TASK REQUIREMENTS => Pictures aside, return every line below exactly as written.

SUPPLIED MATERIAL =>
+ + + + + + +

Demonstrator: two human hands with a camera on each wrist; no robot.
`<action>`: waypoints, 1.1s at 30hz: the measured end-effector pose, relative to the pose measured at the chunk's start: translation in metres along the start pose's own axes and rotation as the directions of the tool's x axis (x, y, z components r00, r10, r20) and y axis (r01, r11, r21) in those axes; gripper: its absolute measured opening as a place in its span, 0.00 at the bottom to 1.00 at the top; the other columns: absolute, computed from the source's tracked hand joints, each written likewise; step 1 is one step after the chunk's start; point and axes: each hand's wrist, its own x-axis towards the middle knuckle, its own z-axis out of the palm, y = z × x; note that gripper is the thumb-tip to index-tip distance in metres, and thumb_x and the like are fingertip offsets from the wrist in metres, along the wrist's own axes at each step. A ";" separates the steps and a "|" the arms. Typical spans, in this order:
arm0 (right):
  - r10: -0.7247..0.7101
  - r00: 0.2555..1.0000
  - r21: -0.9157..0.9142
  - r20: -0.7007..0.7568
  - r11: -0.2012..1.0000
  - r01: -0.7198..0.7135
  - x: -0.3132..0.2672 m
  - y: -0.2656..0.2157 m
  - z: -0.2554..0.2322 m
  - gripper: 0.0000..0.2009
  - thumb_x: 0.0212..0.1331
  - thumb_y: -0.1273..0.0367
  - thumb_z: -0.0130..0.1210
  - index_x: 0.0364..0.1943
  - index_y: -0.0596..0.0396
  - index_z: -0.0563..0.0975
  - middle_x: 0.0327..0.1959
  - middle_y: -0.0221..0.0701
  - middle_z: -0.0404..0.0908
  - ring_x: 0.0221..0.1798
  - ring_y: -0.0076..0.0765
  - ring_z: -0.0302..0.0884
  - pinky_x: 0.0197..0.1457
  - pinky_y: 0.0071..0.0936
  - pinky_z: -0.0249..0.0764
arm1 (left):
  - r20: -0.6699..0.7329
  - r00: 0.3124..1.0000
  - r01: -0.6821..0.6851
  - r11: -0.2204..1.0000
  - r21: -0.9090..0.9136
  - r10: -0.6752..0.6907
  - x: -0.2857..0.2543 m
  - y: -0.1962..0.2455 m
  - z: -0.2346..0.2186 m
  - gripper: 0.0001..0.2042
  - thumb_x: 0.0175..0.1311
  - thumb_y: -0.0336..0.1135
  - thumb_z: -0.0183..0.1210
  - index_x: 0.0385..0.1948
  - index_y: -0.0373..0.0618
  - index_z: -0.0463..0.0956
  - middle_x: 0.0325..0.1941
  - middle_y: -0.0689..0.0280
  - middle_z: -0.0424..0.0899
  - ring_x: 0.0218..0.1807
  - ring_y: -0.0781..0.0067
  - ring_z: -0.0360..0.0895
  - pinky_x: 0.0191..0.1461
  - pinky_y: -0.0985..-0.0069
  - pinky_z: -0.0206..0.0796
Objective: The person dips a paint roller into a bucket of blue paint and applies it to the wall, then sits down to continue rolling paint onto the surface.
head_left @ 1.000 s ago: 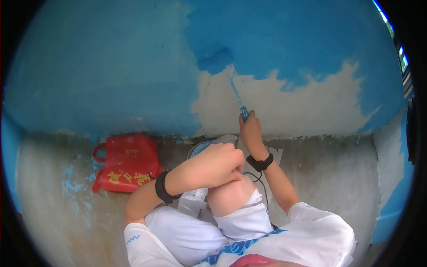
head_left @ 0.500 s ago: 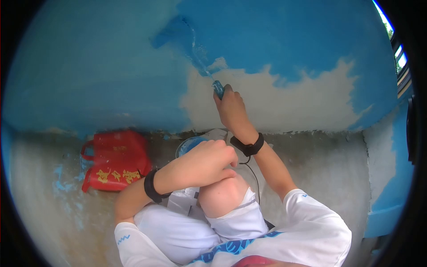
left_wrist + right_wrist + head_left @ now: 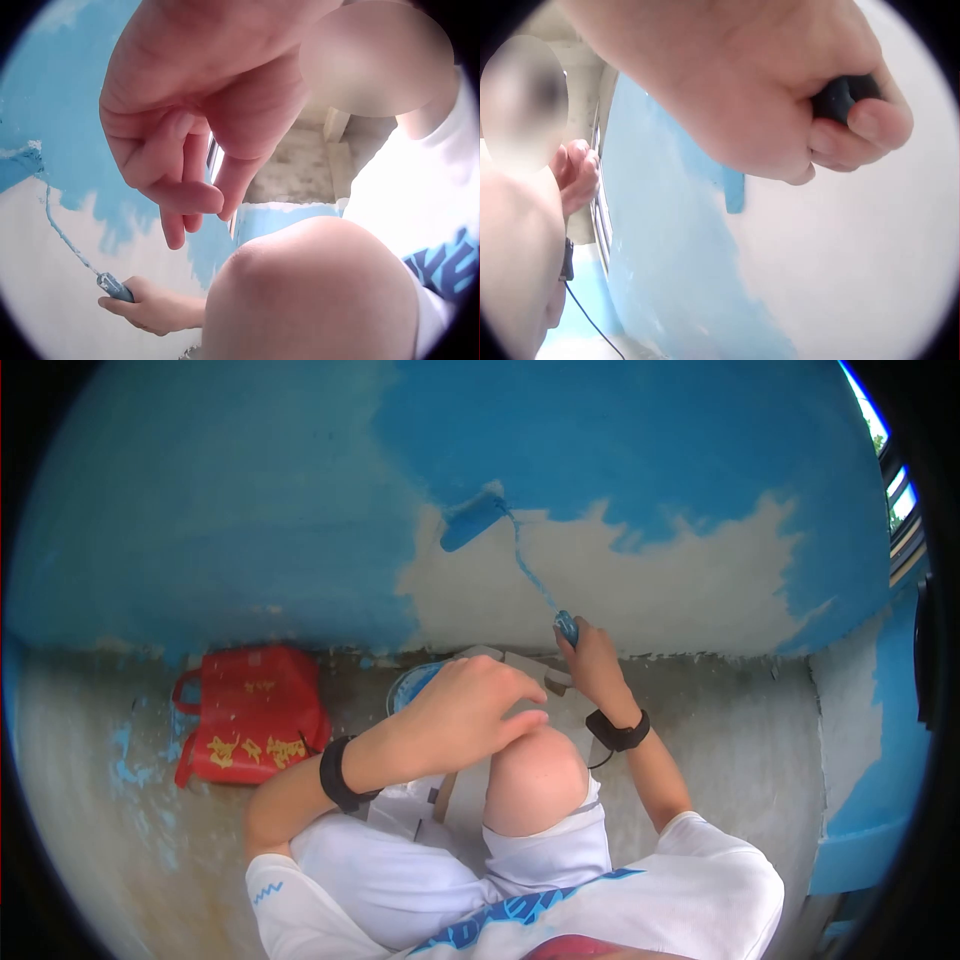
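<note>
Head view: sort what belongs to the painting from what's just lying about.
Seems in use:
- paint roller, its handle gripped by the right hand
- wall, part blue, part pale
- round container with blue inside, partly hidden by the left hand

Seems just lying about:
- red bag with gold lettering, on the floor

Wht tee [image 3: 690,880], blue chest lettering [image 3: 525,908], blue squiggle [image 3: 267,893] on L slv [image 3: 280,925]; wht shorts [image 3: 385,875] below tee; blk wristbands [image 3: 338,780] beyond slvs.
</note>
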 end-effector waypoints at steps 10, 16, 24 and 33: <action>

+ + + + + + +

RESPONSE AREA =>
Demonstrator: two human hands with a camera on each wrist; no robot.
`<action>`: waypoints, 1.1s at 30hz: the measured end-effector pose, relative to the pose measured at the chunk's start: translation in metres along the start pose's own axes and rotation as the directions of the tool's x axis (x, y, z components r00, r10, r20) and y axis (r01, r11, r21) in those axes; gripper: its absolute measured opening as a place in its span, 0.00 at the bottom to 1.00 at the top; the other columns: absolute, computed from the source's tracked hand joints, each written likewise; step 1 is one step after the chunk's start; point and axes: each hand's wrist, its own x-axis towards the middle knuckle, its own z-axis out of the palm, y = z × x; note that gripper is the thumb-tip to index-tip distance in metres, and thumb_x and the like are fingertip offsets from the wrist in metres, along the wrist's own axes at each step. A ";" separates the steps and a "|" the arms. Typical spans, in this order:
arm0 (right):
  - r10: -0.7247..0.7101
  - r00: 0.2555..1.0000
  - r21: -0.9157..0.9142
  - r20: -0.7007..0.7568
  - r11: -0.2012..1.0000
  - r01: -0.7198..0.7135
  - x: -0.3132..0.2672 m
  - y: -0.2656..0.2157 m
  - z: -0.2554..0.2322 m
  - gripper: 0.0000..0.2009
  - thumb_x: 0.0212..0.1331
  - thumb_y: -0.1273..0.0367
  - thumb_z: -0.0130..0.1210
  - index_x: 0.0364..0.1943
  - index_y: -0.0596..0.0396
  - index_z: -0.0563..0.0975
  - middle_x: 0.0327..0.1959
  - middle_y: -0.0221..0.0701
  - middle_z: -0.0404..0.0908
  - ring_x: 0.0221..0.1798
  - ring_y: -0.0076..0.0765
  - ring_z: -0.0302..0.0884
  - pinky_x: 0.0197..0.1457
  - pinky_y: 0.0071..0.0936
  - pinky_z: -0.0249..0.0764
arm1 (left):
  - r20: -0.6699..0.7329
  - r00: 0.3124..1.0000
  - r01: -0.6821..0.6851
  - r11: -0.2204..1.0000
  - r21: -0.9090..0.9136
  - r10: -0.6752..0.6907
  - x: -0.2857..0.2543 m
  - y: -0.1962..0.2455 m
  - z: -0.2346..0.2186 m
  - gripper: 0.0001..0.2042
  - thumb_x: 0.0175..0.1311
  - thumb_y: -0.0336..0.1135
  - thumb_z: -0.0183..0.1210
  - index_x: 0.0385..0.1948
  - index_y: -0.0373..0.0618
  - index_z: -0.0463..0.0956
  - middle_x: 0.0325..0.1941
  - middle_y: -0.0689..0.0280
  - middle_z: -0.0424..0.0899
  - ring_x: 0.0218..0.1807
  - ring_y: -0.0781..0.0067
  - ring_z: -0.0360..0.0895
  - pinky_x: 0.0191..0.1461
  - pinky_y: -0.0985..-0.0069
  - pinky_z: -0.0206..0.0796
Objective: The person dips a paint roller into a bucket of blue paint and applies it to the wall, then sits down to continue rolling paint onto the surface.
head_left @ 1.000 s ago: 
head_left @ 0.500 s ago: 
left_wrist + right_wrist + head_left @ now: 
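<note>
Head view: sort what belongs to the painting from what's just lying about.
Seems in use:
- paint roller, its handle gripped by the right hand
- wall, part blue, part pale
- round container with blue inside, partly hidden by the left hand

Seems just lying about:
- red bag with gold lettering, on the floor

Wht tee [image 3: 690,880], blue chest lettering [image 3: 525,908], blue squiggle [image 3: 267,893] on L slv [image 3: 280,925]; wht shorts [image 3: 385,875] below tee; blk wristbands [image 3: 338,780] beyond slvs.
</note>
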 end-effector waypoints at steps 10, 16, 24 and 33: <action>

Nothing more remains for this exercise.